Six of the best
David Keighley: How the BBC ganged up to smear Ukip
Kathy Gyngell: Pushy mothers are to blame for the misery of middle class girls
Laura Perrins: High abortion rates are the inevitable consequence of the Pill
Laurence Hodge: Cameron should turn to the private sector to end welfare dependency abroad
Louise Kirk: Boys will be boys and girls will be girls. Not any more, it seems
Laura Keynes: Amnesty has forgotten that the right to life is the most basic human right
TCW Hero of the Week
Who would have thought it? Not only a principled stance from Harriet Harman, but a joke as well, all in one Prime Minister’s Questions. The acting Labour leader called Dave out on his proposal to scrap Purdah restrictions for the EU referendum and then attacked him for ‘gloating’.
“Why are they changing the law to exempt the Government from the rules that make sure the Government doesn’t use public funds or the government machine in the short campaign?” she asked. We’ve asked the same. It’s a Downing Street stitch-up.
TCW Villain of the Week
Anne Perkins of The Guardian for traducing one of our foremost scientists and Nobel prize winners, Sir Tim Hunt.
As a result of feminist ideologues like her, poor Sir Tim has not only had to issue a grovelling apology but has had to resign his honorary professorship for a thought crime. He only made a joke about women.

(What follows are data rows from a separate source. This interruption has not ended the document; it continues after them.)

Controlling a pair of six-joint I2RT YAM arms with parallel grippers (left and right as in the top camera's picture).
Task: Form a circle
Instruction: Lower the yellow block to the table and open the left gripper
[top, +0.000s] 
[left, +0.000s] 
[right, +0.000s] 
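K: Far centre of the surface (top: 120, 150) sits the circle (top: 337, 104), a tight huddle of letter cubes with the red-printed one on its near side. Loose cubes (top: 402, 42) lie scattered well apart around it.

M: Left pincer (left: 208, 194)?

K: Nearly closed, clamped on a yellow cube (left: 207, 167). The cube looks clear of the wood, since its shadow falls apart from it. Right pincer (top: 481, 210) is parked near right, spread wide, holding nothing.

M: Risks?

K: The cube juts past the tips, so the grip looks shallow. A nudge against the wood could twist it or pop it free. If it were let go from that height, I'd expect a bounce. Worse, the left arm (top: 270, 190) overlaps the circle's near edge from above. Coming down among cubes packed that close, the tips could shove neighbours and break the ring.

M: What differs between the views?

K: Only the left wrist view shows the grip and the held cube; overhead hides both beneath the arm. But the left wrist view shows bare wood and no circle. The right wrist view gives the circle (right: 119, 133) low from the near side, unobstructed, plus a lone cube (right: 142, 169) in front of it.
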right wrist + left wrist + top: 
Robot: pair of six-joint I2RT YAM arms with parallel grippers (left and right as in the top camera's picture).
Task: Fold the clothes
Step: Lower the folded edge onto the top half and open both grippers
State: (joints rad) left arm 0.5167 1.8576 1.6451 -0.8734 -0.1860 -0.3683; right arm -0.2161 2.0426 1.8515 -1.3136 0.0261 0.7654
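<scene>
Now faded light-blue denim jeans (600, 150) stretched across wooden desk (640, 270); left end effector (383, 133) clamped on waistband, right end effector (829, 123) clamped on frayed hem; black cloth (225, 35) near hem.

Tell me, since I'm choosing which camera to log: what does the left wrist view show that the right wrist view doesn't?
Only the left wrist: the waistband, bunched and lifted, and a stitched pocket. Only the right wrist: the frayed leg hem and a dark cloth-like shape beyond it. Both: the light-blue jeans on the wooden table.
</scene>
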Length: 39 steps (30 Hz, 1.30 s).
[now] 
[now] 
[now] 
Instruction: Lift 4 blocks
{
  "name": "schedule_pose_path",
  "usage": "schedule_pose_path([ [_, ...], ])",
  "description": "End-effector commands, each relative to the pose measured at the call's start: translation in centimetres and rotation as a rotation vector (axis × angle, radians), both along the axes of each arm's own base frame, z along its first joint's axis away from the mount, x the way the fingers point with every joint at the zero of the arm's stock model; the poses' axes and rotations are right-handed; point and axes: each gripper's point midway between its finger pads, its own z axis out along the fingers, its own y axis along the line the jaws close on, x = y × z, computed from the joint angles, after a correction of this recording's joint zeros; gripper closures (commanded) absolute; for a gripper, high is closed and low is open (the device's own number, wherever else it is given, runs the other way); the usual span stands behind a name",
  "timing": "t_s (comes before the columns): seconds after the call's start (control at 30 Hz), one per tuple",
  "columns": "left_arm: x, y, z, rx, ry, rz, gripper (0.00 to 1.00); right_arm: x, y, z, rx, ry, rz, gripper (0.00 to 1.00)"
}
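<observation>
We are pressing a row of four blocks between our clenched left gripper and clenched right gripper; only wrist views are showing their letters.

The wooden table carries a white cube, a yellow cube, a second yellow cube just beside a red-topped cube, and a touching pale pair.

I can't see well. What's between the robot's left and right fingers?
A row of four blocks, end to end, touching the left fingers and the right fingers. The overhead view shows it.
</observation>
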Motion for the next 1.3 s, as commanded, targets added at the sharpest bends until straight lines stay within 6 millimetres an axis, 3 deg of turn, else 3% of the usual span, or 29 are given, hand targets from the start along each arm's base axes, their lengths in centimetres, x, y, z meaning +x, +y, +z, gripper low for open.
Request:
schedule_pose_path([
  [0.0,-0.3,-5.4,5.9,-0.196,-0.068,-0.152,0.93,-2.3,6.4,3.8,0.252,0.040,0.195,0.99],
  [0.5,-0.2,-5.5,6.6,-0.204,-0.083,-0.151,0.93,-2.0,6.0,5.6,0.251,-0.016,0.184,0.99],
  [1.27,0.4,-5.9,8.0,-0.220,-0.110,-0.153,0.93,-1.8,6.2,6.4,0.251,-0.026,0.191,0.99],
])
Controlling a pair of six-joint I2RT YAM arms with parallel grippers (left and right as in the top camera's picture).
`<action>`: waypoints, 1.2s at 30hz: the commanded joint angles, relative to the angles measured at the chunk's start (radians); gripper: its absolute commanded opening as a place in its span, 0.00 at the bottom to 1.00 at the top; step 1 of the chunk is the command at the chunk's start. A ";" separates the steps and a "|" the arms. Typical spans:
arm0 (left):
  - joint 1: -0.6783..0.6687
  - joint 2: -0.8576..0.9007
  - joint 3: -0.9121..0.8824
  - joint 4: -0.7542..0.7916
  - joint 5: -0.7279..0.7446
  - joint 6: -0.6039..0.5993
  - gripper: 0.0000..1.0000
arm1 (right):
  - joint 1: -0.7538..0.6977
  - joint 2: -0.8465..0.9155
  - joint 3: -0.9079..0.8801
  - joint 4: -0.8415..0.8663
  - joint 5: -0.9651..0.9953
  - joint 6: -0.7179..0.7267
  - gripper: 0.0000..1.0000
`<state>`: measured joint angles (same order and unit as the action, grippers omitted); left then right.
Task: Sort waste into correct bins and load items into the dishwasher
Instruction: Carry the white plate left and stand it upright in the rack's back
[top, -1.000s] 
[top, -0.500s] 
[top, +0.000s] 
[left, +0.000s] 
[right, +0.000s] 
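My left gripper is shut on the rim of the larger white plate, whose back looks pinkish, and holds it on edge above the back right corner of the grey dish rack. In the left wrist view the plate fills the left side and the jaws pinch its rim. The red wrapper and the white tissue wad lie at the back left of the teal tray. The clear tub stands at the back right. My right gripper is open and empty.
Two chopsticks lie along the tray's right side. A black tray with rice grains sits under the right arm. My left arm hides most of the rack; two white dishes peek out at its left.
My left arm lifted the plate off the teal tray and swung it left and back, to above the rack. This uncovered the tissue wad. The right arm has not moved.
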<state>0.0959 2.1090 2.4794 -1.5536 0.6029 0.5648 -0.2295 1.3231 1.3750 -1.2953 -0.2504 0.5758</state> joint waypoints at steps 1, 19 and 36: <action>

The humourless and pompous Perkins pontificates: “Hunt has at last made explicit the prejudice that undermines the prospects of everyone born with childbearing capabilities”. Sorry, what? Here is what he said. “Three things happen when girls are in the lab — you fall in love with them, they fall in love with you, and when you criticise them, they cry.” It was rather delightful – just not to the thought control police.
Reader’s Comment of the Week
In response to Kathy Gyngell: Pushy mothers are to blame for the misery of middle class girls, Jen The Blue wrote:
It is one of life’s mysteries why women want to have children so they can give them to a nanny/child-minder to bring up.It is even more a mystery that they think I should pay for it.